Figure 4. Example of Linkage Explorer results table for gene-based superpedigree linkage analysis. (A) A search (Video 2) for mutations implicated in DSS-induced colitis by superpedigree linkage analysis yielded Slc5a2. Three pedigrees and three alleles (null or missense) were contained in the gene-based superpedigree, and a total of 14 VAR, 50 HET, and 41 REF mice were analyzed. P values for additive, recessive, and dominant transmission models are given, with significant P values shown in red. (B) Clicking the P value opens the Manhattan plot showing the linkage scores (-log10[P value]) of all mutations in the superpedigree for the phenotype in question. In the Manhattan plot, mousing over a data point shows the gene name, P value, and coordinates of the individual mutations in the superpedigree (here, three mutations). (C) Right-clicking the data point opens a scatter plot of phenotypic data (raw and normalized) graphed for each genotype and for wild type non-mutagenized C57BL/6J mice; data points are color coded by pedigree. Left-clicking the data point opens a table listing the individual mutations in the superpedigree (not shown). (D) Individual pedigree Manhattan plots are accessible from the superpedigree Manhattan plot. Here, weak linkage is observed only in pedigree R4836, but combining the three pedigrees greatly increased the gene-phenotype association. Raw data are accessible from the “data set” links in the scatter plot.

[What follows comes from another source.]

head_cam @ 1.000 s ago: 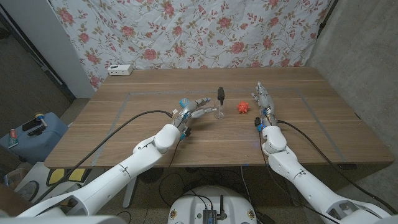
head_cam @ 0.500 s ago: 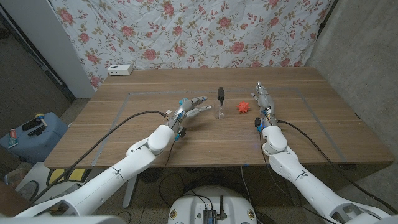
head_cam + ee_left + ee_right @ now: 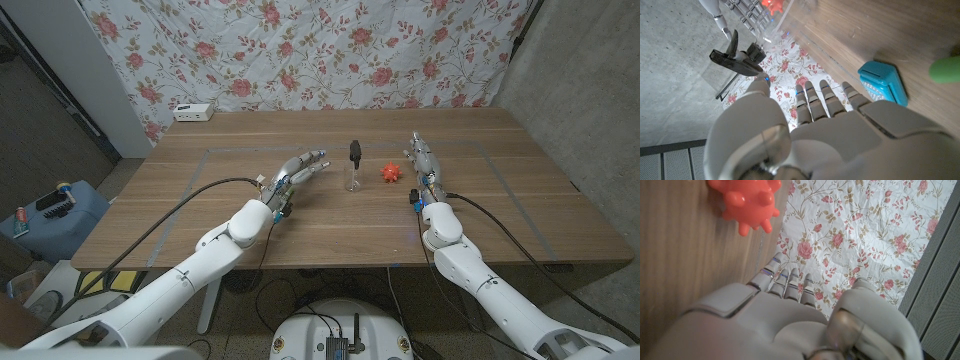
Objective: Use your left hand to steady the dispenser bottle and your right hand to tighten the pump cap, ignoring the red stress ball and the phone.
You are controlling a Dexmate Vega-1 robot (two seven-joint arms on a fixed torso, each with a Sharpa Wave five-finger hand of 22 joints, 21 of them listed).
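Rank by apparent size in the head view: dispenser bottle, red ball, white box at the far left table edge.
1. White box, widest.
2. Dispenser bottle, tall but thin.
3. Red ball, smallest.
The box sits farther from the camera, so its lead is unsure.

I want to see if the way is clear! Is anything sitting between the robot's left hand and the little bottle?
No. In the head view, only bare wood lies between the left hand and the bottle. The red ball sits on the bottle's other side.

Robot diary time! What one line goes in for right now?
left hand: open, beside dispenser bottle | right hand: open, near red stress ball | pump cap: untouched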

Confirmation of causative mutations

Confirmation of causative mutations depends on duplication of the mutant phenotype by a second allele, which may be generated by CRISPR/Cas9 gene targeting.

Candidate Explorer

The Candidate Explorer program aids in the identification of borderline candidate mutations, i.e., those which may show weak phenotypic effects or relatively wider variance of the measured phenotype.  Based on previous experience with CRISPR validation, Candidate Explorer rates new mutations as “excellent,” “good,” “potential,” or “not good” candidates for CRISPR validation.  The ratings are displayed on the Phenotypic Mutations list, on individual phenotypic mutation records, and on Linkage Explorer search results.  Ratings are based on a variety of criteria such as pedigree size, number of homozygous G3 mice in the pedigree, phenotypic screen, predicted deleteriousness of the mutation (by PolyPhen-2), variance of the measured phenotypic data, P value, and many others, each of which may be differentially weighted by the program.  Candidate Explorer is trained using the Random Forest machine learning algorithm on an ongoing basis as new mutation and phenotypic data are acquired.  Two types of training sets have been tested:  mutations verified to cause phenotype by analysis of mice with CRISPR-targeted alleles (“CRISPR-verified”); or CRISPR-verified mutations plus mutations presumed to cause phenotype based on published reports of gene function, a strong or distinctive phenotype, and the predicted effect of the mutation as surveyed by a human researcher (“literature-verified”).  The performance of Candidate Explorer is similar whether trained using CRISPR-verified or CRISPR+literature-verified mutations, and all mutations are automatically assessed using Candidate Explorer trained on CRISPR-verified mutations.  The precision, accuracy, and recall of the program were assessed for candidate causative mutations with P ≤ 0.002 (for both raw and normalized phenotype data), from pedigrees with at least 20 G3 mice and REF ≥ 4 and VAR ≥ 3 (Table 2).  Of 151 alleles generated by CRISPR-mediated gene targeting and tested in 344 phenotypic assays, 90 alleles were confirmed and 61 alleles were excluded from causation.  For alleles rated “good” or better, Candidate Explorer demonstrated 96.25% precision, 89.40% accuracy, and 85.56% recall for mutations rated “good” or better.